**Work required**
Write the data out in full and word for word. Do not include images.

+---+

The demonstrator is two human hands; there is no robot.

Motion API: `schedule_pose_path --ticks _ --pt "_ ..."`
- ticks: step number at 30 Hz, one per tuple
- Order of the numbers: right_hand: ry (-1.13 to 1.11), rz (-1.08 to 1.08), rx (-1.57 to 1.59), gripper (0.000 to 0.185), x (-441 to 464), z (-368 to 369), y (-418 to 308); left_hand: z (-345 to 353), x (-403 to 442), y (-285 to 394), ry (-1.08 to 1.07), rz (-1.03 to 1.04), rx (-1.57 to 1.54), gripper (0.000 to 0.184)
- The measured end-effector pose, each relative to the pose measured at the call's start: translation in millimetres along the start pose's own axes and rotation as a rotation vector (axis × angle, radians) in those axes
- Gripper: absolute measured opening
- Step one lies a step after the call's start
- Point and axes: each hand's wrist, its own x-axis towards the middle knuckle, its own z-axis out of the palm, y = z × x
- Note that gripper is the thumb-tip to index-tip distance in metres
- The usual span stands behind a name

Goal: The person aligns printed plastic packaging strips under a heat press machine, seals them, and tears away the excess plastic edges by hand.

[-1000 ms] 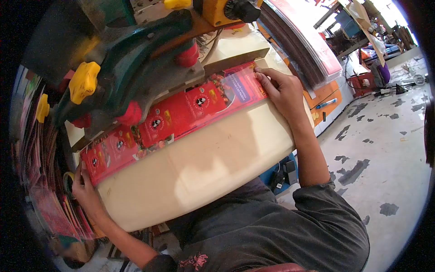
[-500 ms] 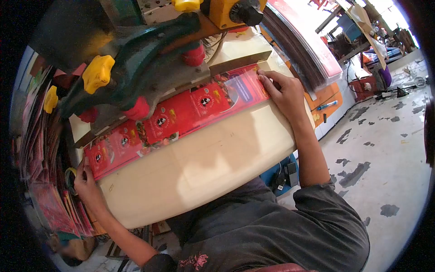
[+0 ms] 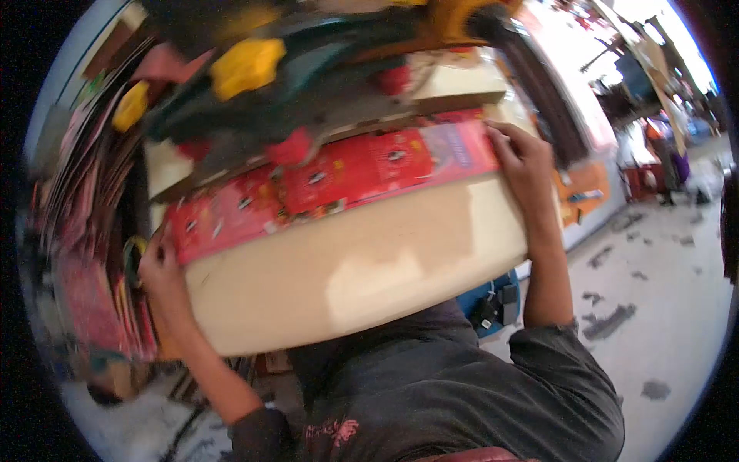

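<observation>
A red printed strip (image 3: pixel 331 181) lies along the near side of the dark green machine (image 3: pixel 323 46), on the cream tabletop (image 3: pixel 308 277). Before the machine's left end, the left hand (image 3: pixel 163 269) has its fingers narrowed on the strip's left end; before its right end, the right hand (image 3: pixel 530 158) pinches the other, though blur softens both grips. Holding opposite ends probably keeps the strip flat and squared to the machine. Stacked sheets (image 3: pixel 85 215) stand left of the machine, perhaps within easy reach.

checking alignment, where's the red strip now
In the head view's upper middle, the red strip lies across the cream table, between left hand and right hand.
</observation>
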Motion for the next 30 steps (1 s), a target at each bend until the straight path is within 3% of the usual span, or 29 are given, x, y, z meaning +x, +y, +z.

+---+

**Task solution**
The demonstrator is two human hands; there is no robot.

Motion API: `schedule_pose_path --ticks _ --pt "_ ..."`
- ticks: step number at 30 Hz, one per tuple
- Order of the numbers: right_hand: ry (-1.13 to 1.11), rz (-1.08 to 1.08), rx (-1.57 to 1.59), gripper (0.000 to 0.185), x (-441 to 464), z (-368 to 369), y (-418 to 308); left_hand: z (-345 to 353), x (-403 to 442), y (-285 to 394), ry (-1.08 to 1.07), rz (-1.03 to 1.04), rx (-1.57 to 1.54), gripper (0.000 to 0.184)
- The measured end-effector pose, each relative to the pose measured at the call's start: translation in millimetres along the start pose's own axes and rotation as a rotation vector (axis × angle, radians) in those axes
- Gripper: absolute measured opening
- Step one lies a step after the call's start
- Point and axes: each hand's wrist, its own x-axis towards the middle knuckle, its own z-axis out of the palm, y = z × x
- Note that gripper is the thumb-tip to index-tip distance in metres
- The usual span stands behind a name

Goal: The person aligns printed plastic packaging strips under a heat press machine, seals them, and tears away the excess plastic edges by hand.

[-1000 ms] 
[-500 ms] 
[+0 ms] 

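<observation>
A red printed strip (image 3: pixel 331 181) lies along the near side of the dark green machine (image 3: pixel 323 46), on the cream tabletop (image 3: pixel 308 277). Before the machine's left end, the left hand (image 3: pixel 163 269) has its fingers narrowed on the strip's left end; before its right end, the right hand (image 3: pixel 530 158) pinches the other, though blur softens both grips. Holding opposite ends probably keeps the strip flat and squared to the machine. Stacked sheets (image 3: pixel 85 215) stand left of the machine, perhaps within easy reach.

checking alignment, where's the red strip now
In the head view's upper middle, the red strip lies across the cream table, between left hand and right hand.
</observation>
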Motion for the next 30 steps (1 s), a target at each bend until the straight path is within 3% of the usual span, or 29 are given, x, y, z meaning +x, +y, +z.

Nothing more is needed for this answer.